Landscape Mode Still Has Legitimate Call Use Cases

Meanwhile the default copy here should feel right if you do it, but supporting landscape isn’t necessarily wrong. For car mounts, docks, and foldables, and for tablets that are capable of making cellular calls, a horizontal interface can increase reach and visibility. People who are on speakerphone at a desk, for example, might like landscape so they can more easily reach the keypad and call controls.
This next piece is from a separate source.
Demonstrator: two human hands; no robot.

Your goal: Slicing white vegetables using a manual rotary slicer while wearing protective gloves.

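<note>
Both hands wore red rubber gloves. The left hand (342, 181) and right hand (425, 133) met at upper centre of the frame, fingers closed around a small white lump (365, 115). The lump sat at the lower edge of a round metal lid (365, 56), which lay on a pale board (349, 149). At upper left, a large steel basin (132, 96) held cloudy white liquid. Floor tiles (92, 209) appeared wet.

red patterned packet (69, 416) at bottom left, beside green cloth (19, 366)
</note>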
The correct answer isn’t either-or, it’s optionality. Google’s solution — leave landscape for those who want it, include a clear switch for everyone who doesn’t — skims that needle. It also fits with the broader Android UI direction — where features that themselves adapt based on context are increasingly things you can override per-app rather than force globally — but oh well.

Implications for Android UX and Call Screen Design

This little toggle mirrors a broader pattern within Google’s core apps: ship, observe what happens in the real world at scale and add controls when something suddenly feels uncomfortable. We’ve also seen other apps like Maps and Photos make similar course corrections by adding settings for incremental features after feedback revealed unexpected edge cases.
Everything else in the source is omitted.